В воздухе было тихо и чуялся легкий морозец. В лесу тоже стояла тишина невозмутимая, только ветер порою с легким шумом тянул по вершинам. Прошло с добрый час времени с тех пор, как Хвалынцев занял свое место под опаленною сосною. Вдруг далеко-далеко в лесу послышался короткий лай собаки. Через несколько мгновений к нему присоединился другой собачий голос, к другому третий, а там еще и еще, и минуты через три лес огласился знакомою переливчатою музыкою… Гончие дружно вели по зверю. Хвалынцев заботливо осмотрел свой курок и прислушался: направление собачьего лая казалось значительно левее… "Далеко; не на нас ведут"… В эту самую минуту ухо его различило другой, совсем посторонний звук. Он обернулся и увидел, что позади, приближаясь к нему, громыхает по замерзлым колеям легкая повозка, запряженная в одну лошадку. По морозцу лошадка бежала бойко, так что повозка приближалась довольно быстро. Вдруг соседний стрелок справа неистово замахал на нее руками, как бы желая остановить, но видя, что это не помогает, решился наконец закричать вполголоса, продолжая свою жестикуляцию:
— Стой!.. Стой!.. Назад!.. Невольно!.. Невольно далей!.. Пречь за колеи!

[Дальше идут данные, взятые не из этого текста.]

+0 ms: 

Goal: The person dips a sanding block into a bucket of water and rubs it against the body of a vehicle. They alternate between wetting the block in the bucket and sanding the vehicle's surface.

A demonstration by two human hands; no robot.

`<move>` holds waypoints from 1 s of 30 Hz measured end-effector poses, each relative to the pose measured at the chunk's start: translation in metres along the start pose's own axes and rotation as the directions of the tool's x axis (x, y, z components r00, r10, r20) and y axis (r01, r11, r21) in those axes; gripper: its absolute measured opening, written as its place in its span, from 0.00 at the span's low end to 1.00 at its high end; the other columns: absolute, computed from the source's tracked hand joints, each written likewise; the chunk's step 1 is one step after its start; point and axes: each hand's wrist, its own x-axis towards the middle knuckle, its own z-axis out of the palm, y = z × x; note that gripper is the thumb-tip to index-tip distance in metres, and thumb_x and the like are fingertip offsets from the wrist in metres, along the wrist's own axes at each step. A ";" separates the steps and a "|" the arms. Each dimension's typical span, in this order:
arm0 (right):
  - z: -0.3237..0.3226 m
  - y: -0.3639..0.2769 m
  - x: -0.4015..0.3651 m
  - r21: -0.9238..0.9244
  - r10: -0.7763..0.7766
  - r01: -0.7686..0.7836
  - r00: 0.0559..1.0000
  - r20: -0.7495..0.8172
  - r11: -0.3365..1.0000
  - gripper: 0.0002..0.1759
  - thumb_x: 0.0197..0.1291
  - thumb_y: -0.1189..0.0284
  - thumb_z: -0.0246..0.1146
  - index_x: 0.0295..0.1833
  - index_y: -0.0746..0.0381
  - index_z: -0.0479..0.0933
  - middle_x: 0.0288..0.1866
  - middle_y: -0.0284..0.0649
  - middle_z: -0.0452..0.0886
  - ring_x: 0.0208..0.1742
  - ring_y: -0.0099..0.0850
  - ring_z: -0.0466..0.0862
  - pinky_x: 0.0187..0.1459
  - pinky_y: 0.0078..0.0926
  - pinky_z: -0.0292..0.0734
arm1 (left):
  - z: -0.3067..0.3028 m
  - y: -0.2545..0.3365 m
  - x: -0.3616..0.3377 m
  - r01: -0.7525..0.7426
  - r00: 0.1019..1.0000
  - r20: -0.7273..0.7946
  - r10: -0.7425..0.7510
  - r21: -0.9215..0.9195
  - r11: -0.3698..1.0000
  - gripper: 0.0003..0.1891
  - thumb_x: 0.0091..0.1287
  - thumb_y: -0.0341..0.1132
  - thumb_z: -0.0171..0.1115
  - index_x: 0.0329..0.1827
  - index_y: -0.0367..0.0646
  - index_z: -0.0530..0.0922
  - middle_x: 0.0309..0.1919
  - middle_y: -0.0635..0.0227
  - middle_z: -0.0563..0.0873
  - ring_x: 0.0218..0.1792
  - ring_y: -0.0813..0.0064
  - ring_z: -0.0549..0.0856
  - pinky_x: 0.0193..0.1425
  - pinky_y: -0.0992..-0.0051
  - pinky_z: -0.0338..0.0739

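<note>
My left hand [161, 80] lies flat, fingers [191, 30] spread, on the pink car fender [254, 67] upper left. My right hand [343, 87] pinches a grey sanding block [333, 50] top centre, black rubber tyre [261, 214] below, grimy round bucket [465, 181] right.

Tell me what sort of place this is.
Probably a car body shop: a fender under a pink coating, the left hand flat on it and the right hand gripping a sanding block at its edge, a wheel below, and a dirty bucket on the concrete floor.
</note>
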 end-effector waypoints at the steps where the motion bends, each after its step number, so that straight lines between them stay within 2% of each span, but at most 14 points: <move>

Повозка почти приблизилась к тому месту, где стоял Хвалынцев.
— Тпрру-у!.. Тпруу-ся! — послышался из нее недовольный голос. Лошадка стала и отфыркнулась.
Хвалынцев обернулся и увидел священника, того самого, как показалось ему, который вчера служил обедню в Червленской церкви. Он один сидел в своей повозке и сам правил.
— Полеванье, запевне? — начал было он по-польски, заметив Хвалынцева и приподняв ему свою широкополую шляпу.
— Да, батюшка, охота — отвечал тот по-русски.
— Так-с… проехать, значит, не можно?
— Не знаю, право… Вероятно, нельзя. Потому облава с той стороны — сюда, значит, гонят.
— Так-с… Хм… Какая ж досада, право! — со вздохом причмокнув языком, проговорил священник, безразлично осматриваясь в лес и по сторонам озабоченным взглядом.
— А вам очень спешно? — спросил Хвалынцев.
— Да надо бы… болящий тут у меня один — вот в Миньках, за лесом тут… версты четыре будет.
— Так вы что же, навестить?
— Да; лекарствице везу…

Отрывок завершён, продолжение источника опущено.